Sibling Versus Target SOC Child Comparisons
Stress Exposure
Caregivers reported a greater total number of LEC stressors for targets (M = 12.70, SD = 7.02) than primary siblings (M = 11.50, SD = 6.31), but the difference was not significant. An analysis of covariance, controlling for the higher average age of targets, was also not significant. MANOVA analysis found no difference between siblings and targets on LEC factor scores.
Resources and Adaptation
As noted above, 52.7% of siblings in the total sample have Strength Quotient scores in the above-average to very superior levels. Not surprisingly, fewer (38.7%) target children had scores in that range. Siblings and target youth had approximately the same percentage of Strength Quotients in the below average to very poor categories (16.4% and 16.1%, respectively).

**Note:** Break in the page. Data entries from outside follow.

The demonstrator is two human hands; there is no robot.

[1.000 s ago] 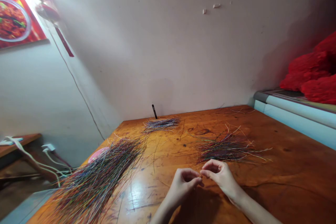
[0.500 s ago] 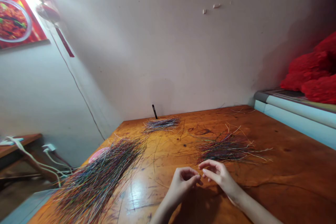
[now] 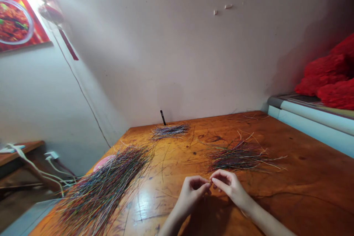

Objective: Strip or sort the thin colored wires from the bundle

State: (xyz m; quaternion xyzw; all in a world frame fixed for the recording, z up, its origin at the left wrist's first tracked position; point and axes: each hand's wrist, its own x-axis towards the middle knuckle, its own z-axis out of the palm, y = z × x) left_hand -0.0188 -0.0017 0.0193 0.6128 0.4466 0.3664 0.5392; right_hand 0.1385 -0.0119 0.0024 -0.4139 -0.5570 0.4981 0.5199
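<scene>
My left hand (image 3: 191,193) and my right hand (image 3: 229,186) meet fingertip to fingertip just above the wooden table (image 3: 290,184), near its front. Both hands are pinched closed; what they pinch is too thin to make out. Just beyond my right hand lies a loose pile of thin coloured strands (image 3: 238,155). A much larger heap of coloured strands (image 3: 102,188) spreads over the table's left side. A small neat bundle of strands (image 3: 170,131) lies at the far edge by the wall.
A black pen-like stick (image 3: 163,117) leans at the wall behind the far bundle. A pink round object (image 3: 101,162) peeks from under the large heap. A white chest freezer (image 3: 312,121) with red fluffy bundles (image 3: 332,77) stands right. Cables (image 3: 35,169) hang left.
My right hand's fingers spread briefly, then closed again against my left fingertips. The strand piles have not moved.
</scene>
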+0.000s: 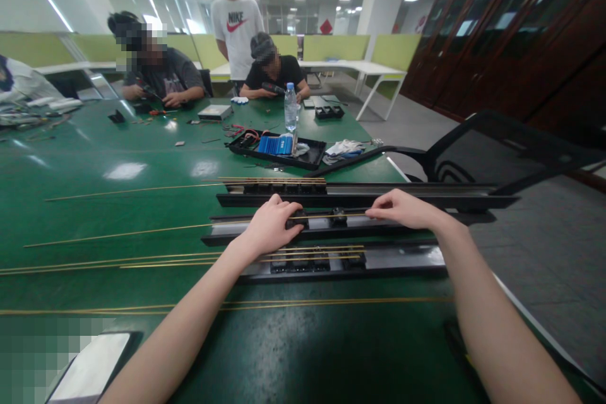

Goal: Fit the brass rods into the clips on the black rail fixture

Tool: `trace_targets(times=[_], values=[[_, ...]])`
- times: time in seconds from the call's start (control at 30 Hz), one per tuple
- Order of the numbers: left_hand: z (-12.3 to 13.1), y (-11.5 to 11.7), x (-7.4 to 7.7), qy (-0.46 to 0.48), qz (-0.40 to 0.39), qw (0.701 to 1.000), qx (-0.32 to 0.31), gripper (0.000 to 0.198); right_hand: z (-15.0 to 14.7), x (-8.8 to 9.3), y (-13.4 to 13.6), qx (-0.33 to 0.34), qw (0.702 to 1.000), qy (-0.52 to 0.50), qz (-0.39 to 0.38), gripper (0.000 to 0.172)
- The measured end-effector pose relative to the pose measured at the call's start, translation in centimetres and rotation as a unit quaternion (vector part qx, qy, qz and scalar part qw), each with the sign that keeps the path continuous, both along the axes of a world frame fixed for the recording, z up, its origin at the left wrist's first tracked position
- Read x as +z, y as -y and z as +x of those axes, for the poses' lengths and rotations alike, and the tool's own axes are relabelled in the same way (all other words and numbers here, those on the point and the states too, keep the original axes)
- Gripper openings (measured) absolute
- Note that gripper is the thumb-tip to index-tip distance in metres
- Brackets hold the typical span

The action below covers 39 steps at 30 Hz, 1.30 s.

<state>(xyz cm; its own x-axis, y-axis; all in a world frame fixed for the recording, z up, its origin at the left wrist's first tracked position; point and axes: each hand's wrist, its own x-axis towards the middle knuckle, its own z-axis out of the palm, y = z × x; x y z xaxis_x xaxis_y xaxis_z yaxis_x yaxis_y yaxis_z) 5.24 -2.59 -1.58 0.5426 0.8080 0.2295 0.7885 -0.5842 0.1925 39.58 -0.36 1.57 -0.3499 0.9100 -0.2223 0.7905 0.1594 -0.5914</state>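
Observation:
Three long black channels lie side by side on the green table. In the middle channel (227, 225), my left hand (269, 225) curls its fingers and thumb around a small black block (298, 219). A second black block (339, 216) sits in that channel to its right. My right hand (402, 209) pinches the right end of a thin brass-coloured rod (118, 235), which runs along the blocks and far out to the left. Black blocks (303, 259) with several brass rods on them lie in the front channel (407, 257). The back channel (416, 199) also holds blocks and rods.
Loose brass rods (284, 304) lie nearest me. Behind the channels are a black tray (312, 153), a water bottle (290, 107) and white gloves (344, 150). A mesh chair (502, 145) stands at the right edge. Two people sit across the table; another stands behind.

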Motion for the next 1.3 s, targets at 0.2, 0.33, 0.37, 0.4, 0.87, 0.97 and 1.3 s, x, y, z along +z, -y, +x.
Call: trace_targets(times=[0.2,0.33,0.37,0.4,0.87,0.97,1.3], values=[[0.0,0.0,0.0,0.000,0.001,1.000,0.000,0.042,1.4,0.0,0.0,-0.013,1.000,-0.006,-0.022,0.054],[0.0,0.0,-0.1,0.002,0.006,1.000,-0.003,0.042,2.8,0.0,0.0,-0.014,1.000,-0.009,-0.024,0.056],[0.0,0.0,-0.1,0.002,0.007,1.000,-0.004,0.042,3.1,0.0,0.0,-0.014,1.000,-0.011,-0.024,0.055],[0.0,0.0,-0.1,0.001,0.008,1.000,-0.004,0.042,3.5,0.0,0.0,-0.016,0.999,-0.012,-0.025,0.055],[0.0,0.0,-0.1,0.000,0.005,1.000,-0.001,0.043,6.0,-0.7,-0.6,-0.071,0.996,0.057,-0.010,0.052],[0.0,0.0,-0.1,-0.003,0.002,1.000,0.000,0.043,5.4,-0.4,-0.5,-0.085,0.995,0.061,0.002,0.051],[-0.1,-0.1,-0.2,0.004,0.005,1.000,-0.002,0.044,3.2,0.4,-0.2,-0.066,0.994,0.054,0.066,0.043]])
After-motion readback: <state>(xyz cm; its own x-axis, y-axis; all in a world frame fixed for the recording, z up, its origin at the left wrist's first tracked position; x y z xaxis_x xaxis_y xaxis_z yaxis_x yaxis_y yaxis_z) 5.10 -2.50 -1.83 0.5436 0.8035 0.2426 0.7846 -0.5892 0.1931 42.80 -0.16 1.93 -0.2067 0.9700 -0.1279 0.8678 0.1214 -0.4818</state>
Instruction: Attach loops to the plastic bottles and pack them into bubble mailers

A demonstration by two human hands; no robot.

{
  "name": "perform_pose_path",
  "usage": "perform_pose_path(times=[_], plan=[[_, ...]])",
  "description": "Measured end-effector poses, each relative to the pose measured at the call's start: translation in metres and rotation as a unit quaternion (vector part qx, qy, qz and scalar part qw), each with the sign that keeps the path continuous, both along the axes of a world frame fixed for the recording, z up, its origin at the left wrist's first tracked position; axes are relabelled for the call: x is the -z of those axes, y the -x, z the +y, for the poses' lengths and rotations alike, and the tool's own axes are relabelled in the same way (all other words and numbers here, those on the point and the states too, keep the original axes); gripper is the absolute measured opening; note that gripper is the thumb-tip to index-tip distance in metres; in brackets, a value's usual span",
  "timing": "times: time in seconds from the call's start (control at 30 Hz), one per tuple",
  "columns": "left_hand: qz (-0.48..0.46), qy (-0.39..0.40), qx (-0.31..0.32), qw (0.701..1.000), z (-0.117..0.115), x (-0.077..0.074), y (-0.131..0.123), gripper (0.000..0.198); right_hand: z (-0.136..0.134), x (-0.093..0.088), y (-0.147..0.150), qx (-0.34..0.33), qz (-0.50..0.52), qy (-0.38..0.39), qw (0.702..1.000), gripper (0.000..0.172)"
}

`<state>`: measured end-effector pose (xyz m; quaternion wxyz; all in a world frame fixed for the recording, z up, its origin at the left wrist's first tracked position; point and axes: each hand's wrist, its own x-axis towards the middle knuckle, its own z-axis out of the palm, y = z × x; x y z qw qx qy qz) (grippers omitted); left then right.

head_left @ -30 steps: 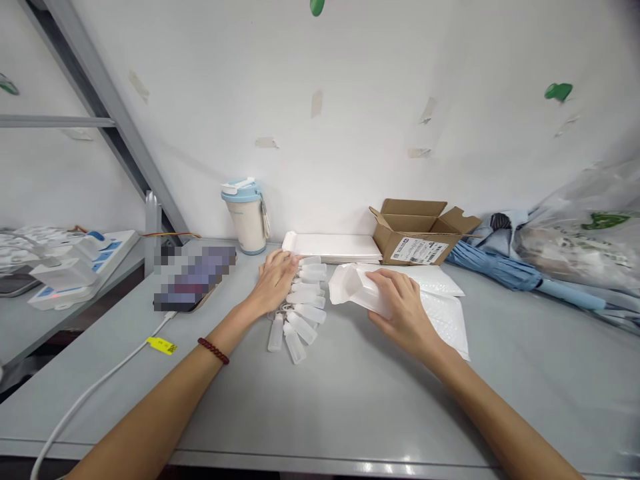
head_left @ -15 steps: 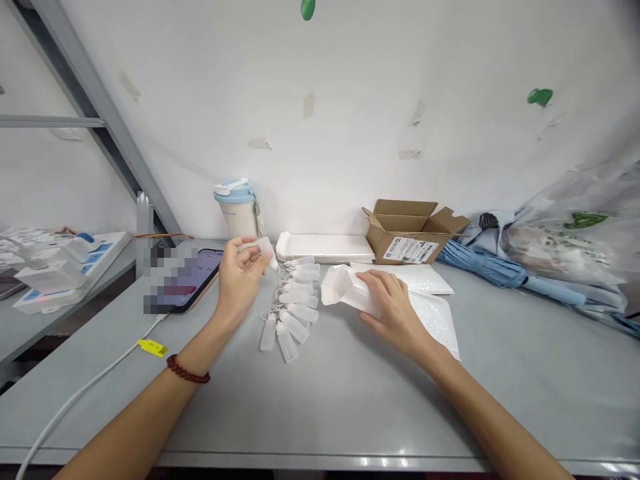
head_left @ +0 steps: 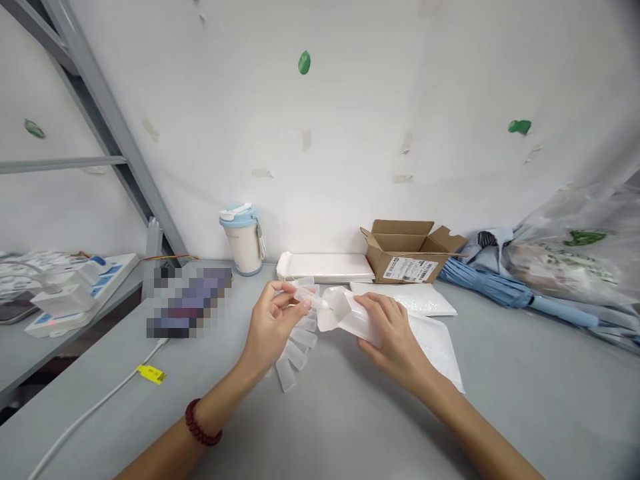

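My left hand (head_left: 275, 323) pinches a small translucent plastic squeeze bottle (head_left: 309, 297) between thumb and fingers. Its white tip points right, at the mouth of an open white paper box (head_left: 357, 317). Closed around the far end of that box is my right hand (head_left: 393, 330), holding it tilted above the table with its open flaps facing left. Below and behind my left hand lie several more squeeze bottles (head_left: 296, 355) in a fanned row, partly hidden by the hand.
At the back stand a tumbler (head_left: 243, 243), a stack of flat white boxes (head_left: 330, 267) and an open cardboard box (head_left: 407, 257). Bubble mailers (head_left: 437, 347) lie by my right hand. A folded blue umbrella (head_left: 505, 287) is on the right, a phone (head_left: 193, 303) with its cable on the left.
My left hand has carried the squeeze bottle rightward, up to the paper box's opening. The right hand keeps its hold on the box. The camera view has tilted up slightly.
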<state>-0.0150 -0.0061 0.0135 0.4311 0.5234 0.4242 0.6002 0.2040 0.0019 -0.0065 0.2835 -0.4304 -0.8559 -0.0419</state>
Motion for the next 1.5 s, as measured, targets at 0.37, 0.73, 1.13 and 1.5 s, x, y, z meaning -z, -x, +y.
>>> perform_pose_path(times=[0.37,0.73,1.13,1.5], plan=[[0.282,-0.164,-0.052,0.944,-0.012,0.009,-0.011,0.014,-0.005,-0.004,0.002,-0.003,0.034,-0.023,0.999,0.056],[0.408,-0.138,-0.040,0.902,0.007,-0.008,0.034,0.021,0.004,-0.005,-0.010,0.019,0.058,-0.041,0.997,0.050],[0.477,-0.080,0.102,0.869,0.009,-0.001,0.042,0.030,0.010,-0.005,-0.013,0.057,0.066,-0.016,0.996,0.046],[0.174,-0.138,-0.069,0.973,0.001,-0.021,0.035,0.032,0.004,0.004,-0.006,0.010,0.038,0.004,0.999,0.052]])
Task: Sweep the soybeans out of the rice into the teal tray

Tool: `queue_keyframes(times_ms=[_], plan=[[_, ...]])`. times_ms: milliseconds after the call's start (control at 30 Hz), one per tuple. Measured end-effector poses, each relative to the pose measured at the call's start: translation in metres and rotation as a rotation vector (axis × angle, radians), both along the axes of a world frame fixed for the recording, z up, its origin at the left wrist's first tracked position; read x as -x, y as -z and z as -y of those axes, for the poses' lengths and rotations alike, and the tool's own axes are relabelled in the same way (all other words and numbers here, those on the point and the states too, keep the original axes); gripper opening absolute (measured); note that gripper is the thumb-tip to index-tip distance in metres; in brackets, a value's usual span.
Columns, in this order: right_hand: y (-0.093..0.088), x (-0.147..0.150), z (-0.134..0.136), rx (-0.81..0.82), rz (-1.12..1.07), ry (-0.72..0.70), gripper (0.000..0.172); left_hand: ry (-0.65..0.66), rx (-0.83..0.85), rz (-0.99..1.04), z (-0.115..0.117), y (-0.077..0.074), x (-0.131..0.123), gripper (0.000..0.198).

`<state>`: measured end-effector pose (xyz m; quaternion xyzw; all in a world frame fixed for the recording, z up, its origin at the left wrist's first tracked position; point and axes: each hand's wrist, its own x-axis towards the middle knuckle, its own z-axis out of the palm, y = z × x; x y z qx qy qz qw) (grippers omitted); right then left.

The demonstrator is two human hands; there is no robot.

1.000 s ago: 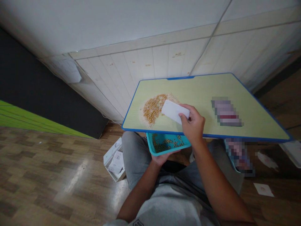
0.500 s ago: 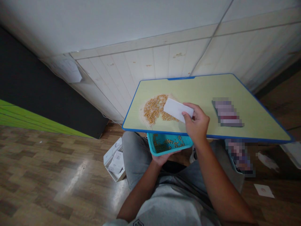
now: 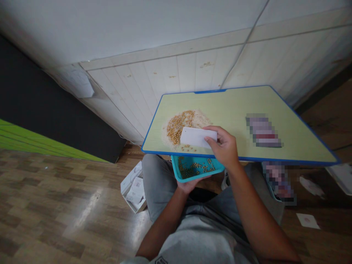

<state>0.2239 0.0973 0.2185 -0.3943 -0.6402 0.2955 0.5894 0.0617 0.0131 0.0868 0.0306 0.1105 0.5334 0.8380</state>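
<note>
My right hand (image 3: 224, 145) is closed on a flat white card (image 3: 196, 137), thumb on top. The card is tilted over the table (image 3: 233, 106) close to its front edge, at the lower right of a heap of yellow soybeans (image 3: 174, 128). Pale grains like rice (image 3: 202, 118) are spread around and among the beans. A few loose beans lie between the card and the edge. Below that edge, my left hand (image 3: 189, 185) grips a turquoise plastic tray (image 3: 203, 176) from underneath. Soybeans lie scattered in the tray, thickest at its left side; my left fingers are mostly hidden beneath it.
A blurred-out flat item (image 3: 264, 131) lies on the table's right half. On the floor, an open white box (image 3: 134, 194) with papers stands left of my leg. A blurred container (image 3: 279, 183) and a white card-like sheet (image 3: 308, 220) are at the right. A wall borders the table's back.
My right hand and the card have moved left and towards the front edge. Beans right of the heap have shifted frontward, exposing more pale grains. The tray stays in place.
</note>
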Motion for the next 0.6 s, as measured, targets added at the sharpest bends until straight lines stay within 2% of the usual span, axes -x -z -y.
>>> queue_keyframes(times_ms=[333, 600], plan=[[-0.0002, 0.0013, 0.0038, 0.019, 0.001, -0.135, 0.024, -0.032, 0.054, 0.009, 0.0005, -0.0036, -0.0008, 0.091], [-0.0008, 0.0001, 0.0064, 0.017, 0.003, -0.174, 0.023, -0.039, 0.039, -0.01, 0.0008, 0.0002, 0.0001, 0.089]])
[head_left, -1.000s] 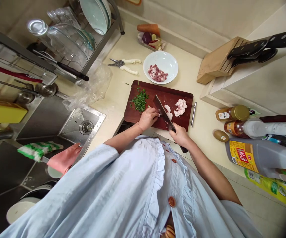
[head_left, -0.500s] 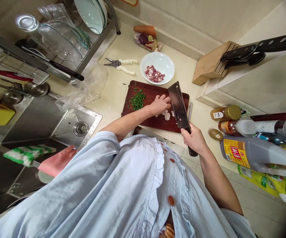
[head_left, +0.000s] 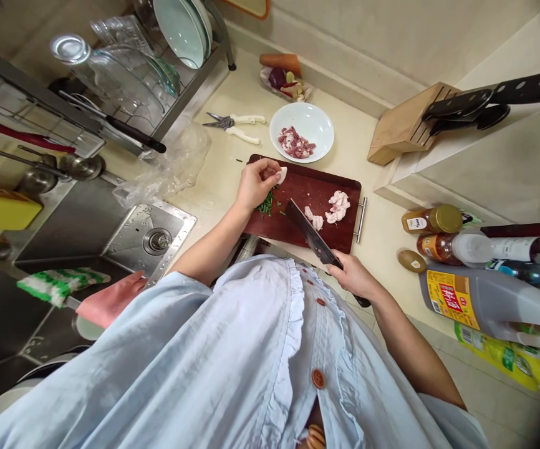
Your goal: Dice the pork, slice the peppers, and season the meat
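A dark red cutting board (head_left: 326,234) lies on the counter. My left hand (head_left: 255,184) hovers over its far left corner, pinching a pale piece of meat (head_left: 282,174). Chopped green beans (head_left: 265,206) show just under that hand. My right hand (head_left: 351,274) grips the handle of a cleaver (head_left: 308,232), whose blade rests across the board's near edge. Pale cut meat pieces (head_left: 333,209) lie on the board to the right of the blade. Behind the board stands a white bowl (head_left: 319,121) with reddish meat pieces.
Scissors (head_left: 235,123) and a clear plastic bag (head_left: 171,168) lie left of the board, beside the sink (head_left: 87,231) and dish rack (head_left: 125,81). A knife block (head_left: 405,128) stands at the back right. Sauce bottles (head_left: 485,293) crowd the right edge. Carrot and vegetable scraps (head_left: 284,72) sit by the wall.
My left hand lifted a pale meat piece from the board's middle toward the far left corner. The cleaver swung from the right side back down across the near middle of the board.
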Demonstrator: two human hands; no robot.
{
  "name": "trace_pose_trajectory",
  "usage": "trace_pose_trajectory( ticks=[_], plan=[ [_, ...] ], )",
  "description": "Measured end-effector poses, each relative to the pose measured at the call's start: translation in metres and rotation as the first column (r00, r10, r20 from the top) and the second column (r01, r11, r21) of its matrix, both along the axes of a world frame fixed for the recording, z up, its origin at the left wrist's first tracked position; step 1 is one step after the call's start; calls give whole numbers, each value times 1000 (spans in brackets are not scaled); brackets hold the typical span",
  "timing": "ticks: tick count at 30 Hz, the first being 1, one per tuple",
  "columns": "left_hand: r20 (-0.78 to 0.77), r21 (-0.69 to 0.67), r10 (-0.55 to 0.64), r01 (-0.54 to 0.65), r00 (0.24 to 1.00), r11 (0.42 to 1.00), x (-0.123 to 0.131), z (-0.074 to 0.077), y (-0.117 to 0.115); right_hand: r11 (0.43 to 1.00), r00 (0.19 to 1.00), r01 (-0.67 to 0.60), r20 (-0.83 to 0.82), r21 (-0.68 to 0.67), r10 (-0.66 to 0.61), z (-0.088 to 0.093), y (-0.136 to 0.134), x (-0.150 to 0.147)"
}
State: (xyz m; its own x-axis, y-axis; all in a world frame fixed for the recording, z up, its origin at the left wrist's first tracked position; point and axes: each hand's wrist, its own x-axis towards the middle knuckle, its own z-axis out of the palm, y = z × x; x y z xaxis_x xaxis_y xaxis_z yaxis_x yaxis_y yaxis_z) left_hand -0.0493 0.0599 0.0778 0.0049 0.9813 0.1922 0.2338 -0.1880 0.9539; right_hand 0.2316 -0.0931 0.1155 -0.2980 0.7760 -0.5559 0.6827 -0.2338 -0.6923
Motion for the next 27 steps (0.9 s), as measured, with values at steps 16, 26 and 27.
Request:
trace_pose_trajectory(
  ticks=[16,26,27],
  plan=[
    [-511,224,-41,179,859,958,30,-52,-57,935,928,348,-118,-76,-355,-1,-1,6],
    [-857,84,-219,546,466,834,41,-42,23,933,930,359,-81,5,-358,4,1,2],
    [-870,82,-200,531,451,844,33,-41,25,939,939,341,-56,28,-340,3,0,2]
  ],
)
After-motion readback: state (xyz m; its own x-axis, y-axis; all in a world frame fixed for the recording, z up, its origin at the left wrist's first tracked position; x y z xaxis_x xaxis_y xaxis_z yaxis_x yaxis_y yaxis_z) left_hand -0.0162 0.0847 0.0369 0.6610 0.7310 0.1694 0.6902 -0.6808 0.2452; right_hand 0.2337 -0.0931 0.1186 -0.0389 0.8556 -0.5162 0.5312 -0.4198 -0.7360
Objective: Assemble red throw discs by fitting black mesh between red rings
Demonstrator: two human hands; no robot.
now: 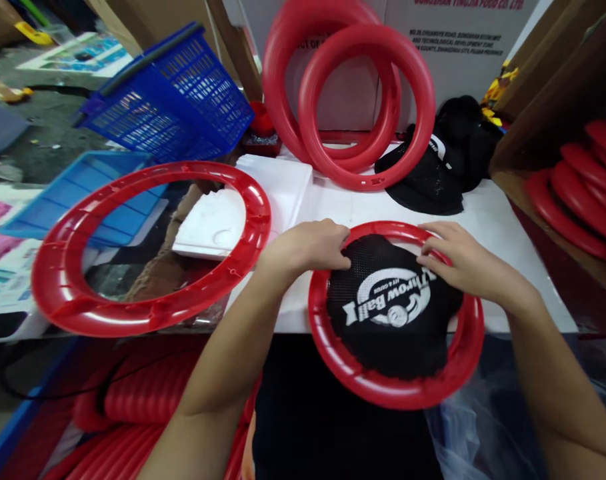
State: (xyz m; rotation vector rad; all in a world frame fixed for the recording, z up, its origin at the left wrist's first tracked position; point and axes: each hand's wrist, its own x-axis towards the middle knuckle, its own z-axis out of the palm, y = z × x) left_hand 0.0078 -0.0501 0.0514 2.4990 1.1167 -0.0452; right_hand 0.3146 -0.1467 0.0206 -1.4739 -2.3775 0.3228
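Note:
A red plastic ring (333, 347) tilts at the front edge of the white table, with a black mesh disc (407, 347) lying inside it. White lettering reading "Throw Ball" is printed on the mesh, whose edge is loose and wavy. My left hand (317, 247) pinches the mesh at the ring's upper left, thumb on the fabric. At the upper right, my right hand (457, 257) has its fingers bent over the ring and the mesh edge. Left of my left arm lies another red ring (153, 317), its ribbed hollow side facing up.
Two red rings (367, 40) lean on a printed carton (457, 73). Black mesh discs (433, 180) are piled beside them. A blue basket (183, 100), blue tray (83, 193) and white foam block (207, 227) stand left. Red rings (577, 193) are stacked right; more (147, 393) lie below.

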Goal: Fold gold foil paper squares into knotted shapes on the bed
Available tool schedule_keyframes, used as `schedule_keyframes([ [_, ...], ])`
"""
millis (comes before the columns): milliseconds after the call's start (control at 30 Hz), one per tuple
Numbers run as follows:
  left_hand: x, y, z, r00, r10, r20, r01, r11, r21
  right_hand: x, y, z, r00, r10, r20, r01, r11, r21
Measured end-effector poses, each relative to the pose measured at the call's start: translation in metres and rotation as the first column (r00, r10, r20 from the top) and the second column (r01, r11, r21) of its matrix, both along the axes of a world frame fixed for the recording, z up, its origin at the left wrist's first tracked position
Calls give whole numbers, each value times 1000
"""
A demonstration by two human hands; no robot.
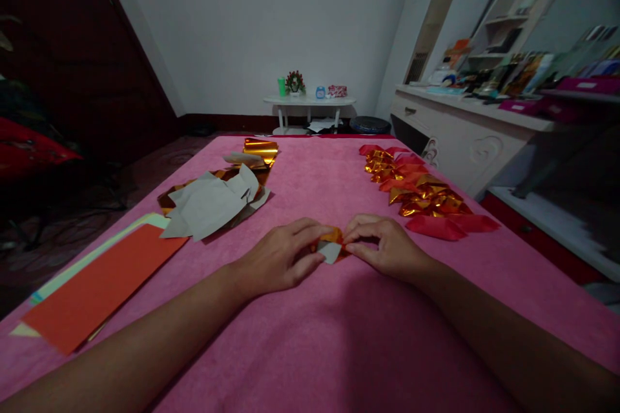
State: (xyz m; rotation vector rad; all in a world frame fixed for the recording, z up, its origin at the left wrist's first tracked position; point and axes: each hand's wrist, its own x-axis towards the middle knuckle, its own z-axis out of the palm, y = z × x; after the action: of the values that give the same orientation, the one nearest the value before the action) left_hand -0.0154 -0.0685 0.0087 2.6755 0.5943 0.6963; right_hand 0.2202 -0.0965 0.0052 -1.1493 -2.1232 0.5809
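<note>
Between my two hands, low over the pink cloth, is a small piece of gold foil paper point(330, 251) with a pale grey backing, partly folded. My left hand point(285, 255) pinches its left side with thumb and fingertips. On the other side, the thumb and fingers of my right hand point(382, 244) are closed on the paper's right end. My fingers hide part of the folds. To the right lie folded gold foil pieces point(426, 197) and folded red paper pieces point(436, 227) in a long heap.
Crumpled grey-backed foil sheets point(208, 203) and a gold foil roll point(261, 150) lie at left on the pink cloth point(314, 174). Nearer are orange paper sheets point(106, 284) over pale ones. Beyond stand a small white table point(310, 101) and a white dresser point(465, 122).
</note>
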Motion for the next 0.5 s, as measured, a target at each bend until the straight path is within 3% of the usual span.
schedule_keyframes([
  [133, -6, 3, 1, 996, -29, 84, 38, 993, -111, 0, -2, 6, 995, 20, 100, -24, 999, 35],
  [233, -7, 5, 2, 994, -89, 59, 93, 993, -71, 1, -2, 6, 990, 19, 138, -28, 998, 57],
  [500, -9, 7, -1, 997, -36, -68, 39, 999, 37, -3, -4, -1, 965, -121, 233, 96, 989, 115],
])
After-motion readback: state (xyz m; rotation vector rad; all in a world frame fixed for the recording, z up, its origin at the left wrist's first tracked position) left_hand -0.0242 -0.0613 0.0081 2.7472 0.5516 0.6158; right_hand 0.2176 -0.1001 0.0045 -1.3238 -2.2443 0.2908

Since BERS Strength Quotients and Subscale Standard Scores are based on different norms for children with emotional or behavioral disorders and for those not identified as such, direct comparisons across groups were not made using those scores. Instead, raw scores were used to directly compare primary siblings and SOC target children on the BERS. As shown in Table 1, these siblings evidenced higher scores than targets on the BERS Total Score and all five subscales. Similarly, on the P-CRS (see Table 1), siblings exceeded targets on the P-CRS total score and five of six subscales (coded so that higher scores reflect better adjustment).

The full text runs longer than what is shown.